- Your assignment -
Look in the material below for the line with "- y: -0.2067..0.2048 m" and the line with "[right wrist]", then set down exactly those two lines and all lines between, nothing more.

- Data block -
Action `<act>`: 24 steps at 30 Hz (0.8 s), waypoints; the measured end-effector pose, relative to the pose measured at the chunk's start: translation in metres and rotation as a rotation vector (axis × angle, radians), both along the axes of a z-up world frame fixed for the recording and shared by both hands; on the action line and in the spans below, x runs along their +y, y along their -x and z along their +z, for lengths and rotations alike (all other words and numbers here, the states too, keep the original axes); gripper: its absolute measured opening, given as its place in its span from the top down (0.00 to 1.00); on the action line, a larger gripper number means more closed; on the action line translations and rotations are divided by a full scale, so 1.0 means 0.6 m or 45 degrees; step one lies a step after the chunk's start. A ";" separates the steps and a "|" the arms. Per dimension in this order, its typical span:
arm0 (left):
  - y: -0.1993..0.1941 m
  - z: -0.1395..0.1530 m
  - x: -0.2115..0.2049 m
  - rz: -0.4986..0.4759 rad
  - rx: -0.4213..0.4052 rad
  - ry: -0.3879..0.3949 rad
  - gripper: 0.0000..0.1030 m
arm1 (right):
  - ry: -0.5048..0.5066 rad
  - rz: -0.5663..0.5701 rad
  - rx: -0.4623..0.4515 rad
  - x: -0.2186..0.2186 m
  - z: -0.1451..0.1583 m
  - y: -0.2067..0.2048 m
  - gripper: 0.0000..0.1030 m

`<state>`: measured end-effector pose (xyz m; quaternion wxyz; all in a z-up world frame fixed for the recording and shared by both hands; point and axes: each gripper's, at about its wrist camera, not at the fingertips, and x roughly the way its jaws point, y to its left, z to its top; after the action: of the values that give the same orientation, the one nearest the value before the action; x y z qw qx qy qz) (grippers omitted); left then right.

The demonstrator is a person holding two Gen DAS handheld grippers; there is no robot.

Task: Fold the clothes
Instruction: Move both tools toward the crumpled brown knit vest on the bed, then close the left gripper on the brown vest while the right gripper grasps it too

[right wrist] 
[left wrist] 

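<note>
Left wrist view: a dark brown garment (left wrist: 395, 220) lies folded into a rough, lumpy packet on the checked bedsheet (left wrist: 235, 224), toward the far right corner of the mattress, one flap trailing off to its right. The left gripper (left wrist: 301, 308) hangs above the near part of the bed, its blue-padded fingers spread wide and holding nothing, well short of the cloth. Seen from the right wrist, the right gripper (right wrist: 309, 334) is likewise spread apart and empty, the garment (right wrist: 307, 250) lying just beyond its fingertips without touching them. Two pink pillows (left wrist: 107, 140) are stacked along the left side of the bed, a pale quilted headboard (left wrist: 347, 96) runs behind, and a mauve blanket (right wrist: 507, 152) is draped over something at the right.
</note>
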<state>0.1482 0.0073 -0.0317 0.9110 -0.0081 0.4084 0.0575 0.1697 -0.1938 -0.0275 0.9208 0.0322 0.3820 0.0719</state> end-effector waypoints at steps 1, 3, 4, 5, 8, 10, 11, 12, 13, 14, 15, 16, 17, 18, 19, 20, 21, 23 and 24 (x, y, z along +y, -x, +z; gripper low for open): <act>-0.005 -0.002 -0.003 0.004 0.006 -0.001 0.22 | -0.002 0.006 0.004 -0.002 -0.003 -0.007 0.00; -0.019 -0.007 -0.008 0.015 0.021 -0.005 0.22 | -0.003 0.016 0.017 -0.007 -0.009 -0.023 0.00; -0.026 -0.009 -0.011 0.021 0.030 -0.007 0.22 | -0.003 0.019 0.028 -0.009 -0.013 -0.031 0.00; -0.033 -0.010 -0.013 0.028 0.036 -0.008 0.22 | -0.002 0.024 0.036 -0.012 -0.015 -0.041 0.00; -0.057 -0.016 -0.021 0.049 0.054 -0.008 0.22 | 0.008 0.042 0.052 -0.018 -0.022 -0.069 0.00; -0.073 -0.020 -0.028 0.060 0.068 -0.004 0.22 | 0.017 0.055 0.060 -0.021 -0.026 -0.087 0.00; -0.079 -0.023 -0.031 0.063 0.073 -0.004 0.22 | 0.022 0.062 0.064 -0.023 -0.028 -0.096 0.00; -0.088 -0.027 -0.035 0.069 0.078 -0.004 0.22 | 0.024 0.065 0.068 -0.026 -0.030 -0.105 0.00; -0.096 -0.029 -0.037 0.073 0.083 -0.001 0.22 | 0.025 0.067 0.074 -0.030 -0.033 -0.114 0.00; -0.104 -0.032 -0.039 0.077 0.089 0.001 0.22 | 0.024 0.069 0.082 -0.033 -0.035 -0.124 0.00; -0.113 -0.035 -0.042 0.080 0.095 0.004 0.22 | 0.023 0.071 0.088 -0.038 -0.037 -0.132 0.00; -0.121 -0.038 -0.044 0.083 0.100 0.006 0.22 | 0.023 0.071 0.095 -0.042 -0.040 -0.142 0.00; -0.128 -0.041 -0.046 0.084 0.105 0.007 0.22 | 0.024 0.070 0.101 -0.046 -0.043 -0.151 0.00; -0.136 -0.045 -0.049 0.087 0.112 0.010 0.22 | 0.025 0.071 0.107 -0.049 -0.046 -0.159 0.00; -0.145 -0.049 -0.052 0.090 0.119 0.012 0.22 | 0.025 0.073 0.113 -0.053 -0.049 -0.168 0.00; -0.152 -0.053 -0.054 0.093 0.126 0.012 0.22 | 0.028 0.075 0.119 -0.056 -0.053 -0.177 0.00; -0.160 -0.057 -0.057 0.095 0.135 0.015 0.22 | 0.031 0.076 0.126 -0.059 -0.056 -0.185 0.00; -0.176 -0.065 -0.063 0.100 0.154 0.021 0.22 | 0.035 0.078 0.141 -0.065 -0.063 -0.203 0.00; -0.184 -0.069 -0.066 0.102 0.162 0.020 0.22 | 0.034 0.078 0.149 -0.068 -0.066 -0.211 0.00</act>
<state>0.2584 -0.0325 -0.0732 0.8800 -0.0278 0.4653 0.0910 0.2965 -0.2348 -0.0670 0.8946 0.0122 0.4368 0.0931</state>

- Answer below -
  - y: -0.2067..0.2048 m
  - gripper: 0.0000..0.1030 m

`<state>`: measured end-effector pose (xyz m; quaternion wxyz; all in a z-up world frame fixed for the recording and shared by both hands; point and axes: each gripper's, at about its wrist camera, not at the fingertips, and x roughly the way its jaws point, y to its left, z to its top; after the action: of the values that give the same orientation, the one nearest the value before the action; x y z qw qx qy qz) (grippers omitted); left then right.

The demonstrator is a person holding two Gen DAS handheld grippers; there is no robot.

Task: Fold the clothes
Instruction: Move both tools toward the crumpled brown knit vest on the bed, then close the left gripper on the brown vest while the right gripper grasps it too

[right wrist] 

Nothing else is required to complete this exercise.